• [WHAT THE TASK ASKS] What is needed is an exact copy of the lines in the listing below, from the one with "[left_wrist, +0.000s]" up to and including the one with "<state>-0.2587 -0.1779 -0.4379", with no other lines.

• [DATA EXCERPT]
§
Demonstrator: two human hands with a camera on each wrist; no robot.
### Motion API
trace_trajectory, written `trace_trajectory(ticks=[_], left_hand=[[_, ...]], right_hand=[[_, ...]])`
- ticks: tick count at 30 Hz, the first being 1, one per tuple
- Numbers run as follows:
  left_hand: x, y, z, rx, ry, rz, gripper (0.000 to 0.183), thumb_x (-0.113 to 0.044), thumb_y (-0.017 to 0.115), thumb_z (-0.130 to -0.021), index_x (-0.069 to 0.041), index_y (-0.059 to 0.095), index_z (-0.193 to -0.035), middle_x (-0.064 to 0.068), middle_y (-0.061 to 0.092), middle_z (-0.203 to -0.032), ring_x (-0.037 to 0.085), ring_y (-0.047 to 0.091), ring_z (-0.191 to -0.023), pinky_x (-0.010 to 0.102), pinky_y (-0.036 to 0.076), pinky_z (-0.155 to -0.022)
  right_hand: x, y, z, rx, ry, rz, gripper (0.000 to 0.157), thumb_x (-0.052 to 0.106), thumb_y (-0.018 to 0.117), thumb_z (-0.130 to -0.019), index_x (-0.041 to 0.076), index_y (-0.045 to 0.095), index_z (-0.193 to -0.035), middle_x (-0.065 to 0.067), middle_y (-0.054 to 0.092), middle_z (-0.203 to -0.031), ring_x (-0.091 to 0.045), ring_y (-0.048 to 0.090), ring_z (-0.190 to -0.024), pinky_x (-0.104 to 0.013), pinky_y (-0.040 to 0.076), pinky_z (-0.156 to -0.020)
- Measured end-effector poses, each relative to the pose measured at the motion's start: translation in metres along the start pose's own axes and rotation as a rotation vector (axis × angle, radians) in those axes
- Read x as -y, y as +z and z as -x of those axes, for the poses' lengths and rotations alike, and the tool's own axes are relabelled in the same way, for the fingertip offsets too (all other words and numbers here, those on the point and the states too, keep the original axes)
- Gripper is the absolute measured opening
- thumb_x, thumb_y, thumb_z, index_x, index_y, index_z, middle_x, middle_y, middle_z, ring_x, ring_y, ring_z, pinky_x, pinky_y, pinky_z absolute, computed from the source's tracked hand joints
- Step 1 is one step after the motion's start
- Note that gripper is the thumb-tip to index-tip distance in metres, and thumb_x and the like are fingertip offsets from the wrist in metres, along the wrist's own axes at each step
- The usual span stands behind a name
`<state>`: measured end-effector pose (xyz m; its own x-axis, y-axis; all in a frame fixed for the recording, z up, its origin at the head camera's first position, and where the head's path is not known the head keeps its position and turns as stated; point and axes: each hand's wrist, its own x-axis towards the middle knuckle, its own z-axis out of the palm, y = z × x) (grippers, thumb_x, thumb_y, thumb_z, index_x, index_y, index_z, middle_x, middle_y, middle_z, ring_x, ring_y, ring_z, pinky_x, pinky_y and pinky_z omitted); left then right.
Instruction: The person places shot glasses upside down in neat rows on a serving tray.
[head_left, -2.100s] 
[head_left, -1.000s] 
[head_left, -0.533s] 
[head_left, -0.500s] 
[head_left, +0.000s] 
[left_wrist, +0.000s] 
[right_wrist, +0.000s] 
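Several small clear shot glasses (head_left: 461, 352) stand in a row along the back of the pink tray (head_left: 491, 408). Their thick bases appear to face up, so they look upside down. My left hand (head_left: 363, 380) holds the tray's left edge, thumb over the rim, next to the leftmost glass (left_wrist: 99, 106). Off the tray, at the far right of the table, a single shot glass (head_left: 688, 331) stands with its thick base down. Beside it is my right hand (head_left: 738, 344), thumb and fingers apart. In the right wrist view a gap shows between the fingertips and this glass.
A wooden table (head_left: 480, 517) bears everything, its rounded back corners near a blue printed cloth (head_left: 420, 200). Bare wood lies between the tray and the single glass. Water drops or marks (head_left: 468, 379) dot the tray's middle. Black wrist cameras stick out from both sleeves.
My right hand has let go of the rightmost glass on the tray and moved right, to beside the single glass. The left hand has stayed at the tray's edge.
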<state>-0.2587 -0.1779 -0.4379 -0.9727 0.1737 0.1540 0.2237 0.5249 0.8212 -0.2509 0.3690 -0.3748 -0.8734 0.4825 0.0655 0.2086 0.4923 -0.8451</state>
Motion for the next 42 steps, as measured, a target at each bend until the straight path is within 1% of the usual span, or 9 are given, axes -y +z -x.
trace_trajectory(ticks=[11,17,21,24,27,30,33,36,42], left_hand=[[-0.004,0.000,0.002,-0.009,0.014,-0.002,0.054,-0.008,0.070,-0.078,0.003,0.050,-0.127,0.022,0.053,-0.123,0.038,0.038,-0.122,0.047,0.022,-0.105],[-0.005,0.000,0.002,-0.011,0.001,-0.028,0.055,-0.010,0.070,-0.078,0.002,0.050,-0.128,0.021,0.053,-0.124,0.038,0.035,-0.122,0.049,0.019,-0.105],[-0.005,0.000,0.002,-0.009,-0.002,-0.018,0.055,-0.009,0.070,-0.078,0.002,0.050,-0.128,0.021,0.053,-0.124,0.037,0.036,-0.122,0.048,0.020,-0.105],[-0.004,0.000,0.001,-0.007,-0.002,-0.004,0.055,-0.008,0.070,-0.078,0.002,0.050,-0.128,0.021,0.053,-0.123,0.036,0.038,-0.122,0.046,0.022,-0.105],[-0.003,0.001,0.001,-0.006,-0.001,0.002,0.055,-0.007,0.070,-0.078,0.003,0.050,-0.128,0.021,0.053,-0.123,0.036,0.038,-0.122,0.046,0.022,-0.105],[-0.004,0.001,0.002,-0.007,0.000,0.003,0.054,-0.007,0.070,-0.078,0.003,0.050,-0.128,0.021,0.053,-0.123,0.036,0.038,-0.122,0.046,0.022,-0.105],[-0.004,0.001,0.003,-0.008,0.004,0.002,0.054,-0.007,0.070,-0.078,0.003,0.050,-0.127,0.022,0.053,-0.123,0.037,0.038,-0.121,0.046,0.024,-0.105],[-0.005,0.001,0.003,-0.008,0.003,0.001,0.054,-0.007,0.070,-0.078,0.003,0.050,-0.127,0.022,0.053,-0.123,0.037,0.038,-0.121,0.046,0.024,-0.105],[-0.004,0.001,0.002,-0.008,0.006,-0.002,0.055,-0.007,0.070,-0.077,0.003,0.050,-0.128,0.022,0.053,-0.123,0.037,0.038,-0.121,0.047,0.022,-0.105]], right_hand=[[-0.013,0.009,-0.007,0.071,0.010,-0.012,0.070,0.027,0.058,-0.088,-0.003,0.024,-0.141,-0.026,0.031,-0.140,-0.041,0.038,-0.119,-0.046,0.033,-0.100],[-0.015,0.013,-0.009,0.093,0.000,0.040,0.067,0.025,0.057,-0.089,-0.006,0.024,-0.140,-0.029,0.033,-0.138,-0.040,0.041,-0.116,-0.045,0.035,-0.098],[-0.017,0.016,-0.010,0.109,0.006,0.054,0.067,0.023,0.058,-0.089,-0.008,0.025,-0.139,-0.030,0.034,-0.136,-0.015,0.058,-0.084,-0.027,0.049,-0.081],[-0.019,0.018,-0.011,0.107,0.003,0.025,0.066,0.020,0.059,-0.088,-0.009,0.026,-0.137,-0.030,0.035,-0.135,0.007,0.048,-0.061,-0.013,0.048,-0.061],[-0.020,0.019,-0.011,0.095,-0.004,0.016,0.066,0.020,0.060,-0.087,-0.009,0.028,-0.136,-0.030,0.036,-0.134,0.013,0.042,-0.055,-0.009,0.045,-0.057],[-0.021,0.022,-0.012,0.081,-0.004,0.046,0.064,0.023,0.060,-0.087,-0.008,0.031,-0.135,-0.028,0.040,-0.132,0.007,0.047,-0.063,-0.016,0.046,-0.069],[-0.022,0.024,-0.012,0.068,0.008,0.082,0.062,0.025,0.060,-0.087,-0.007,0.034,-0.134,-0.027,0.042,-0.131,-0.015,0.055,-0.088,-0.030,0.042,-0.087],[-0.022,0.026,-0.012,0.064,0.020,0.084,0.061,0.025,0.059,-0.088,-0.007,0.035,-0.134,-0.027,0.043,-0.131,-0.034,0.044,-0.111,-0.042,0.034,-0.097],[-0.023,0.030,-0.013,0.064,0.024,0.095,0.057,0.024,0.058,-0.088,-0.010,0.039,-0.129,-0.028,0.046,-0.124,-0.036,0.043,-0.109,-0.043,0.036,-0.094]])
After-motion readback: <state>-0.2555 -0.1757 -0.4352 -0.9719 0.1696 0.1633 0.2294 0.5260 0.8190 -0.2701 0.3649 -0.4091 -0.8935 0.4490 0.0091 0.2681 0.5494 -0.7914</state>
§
• [RESULT OF THE EXERCISE]
[left_wrist, +0.000s] 
[right_wrist, +0.000s] 
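Several small clear shot glasses (head_left: 461, 352) stand in a row along the back of the pink tray (head_left: 491, 408). Their thick bases appear to face up, so they look upside down. My left hand (head_left: 363, 380) holds the tray's left edge, thumb over the rim, next to the leftmost glass (left_wrist: 99, 106). Off the tray, at the far right of the table, a single shot glass (head_left: 688, 331) stands with its thick base down. Beside it is my right hand (head_left: 738, 344), thumb and fingers apart. In the right wrist view a gap shows between the fingertips and this glass.
A wooden table (head_left: 480, 517) bears everything, its rounded back corners near a blue printed cloth (head_left: 420, 200). Bare wood lies between the tray and the single glass. Water drops or marks (head_left: 468, 379) dot the tray's middle. Black wrist cameras stick out from both sleeves.
My right hand has let go of the rightmost glass on the tray and moved right, to beside the single glass. The left hand has stayed at the tray's edge.
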<state>-0.2587 -0.1779 -0.4379 -0.9727 0.1737 0.1540 0.2237 0.5249 0.8212 -0.2509 0.3690 -0.3748 -0.8734 0.4825 0.0655 0.2086 0.4923 -0.8451</state>

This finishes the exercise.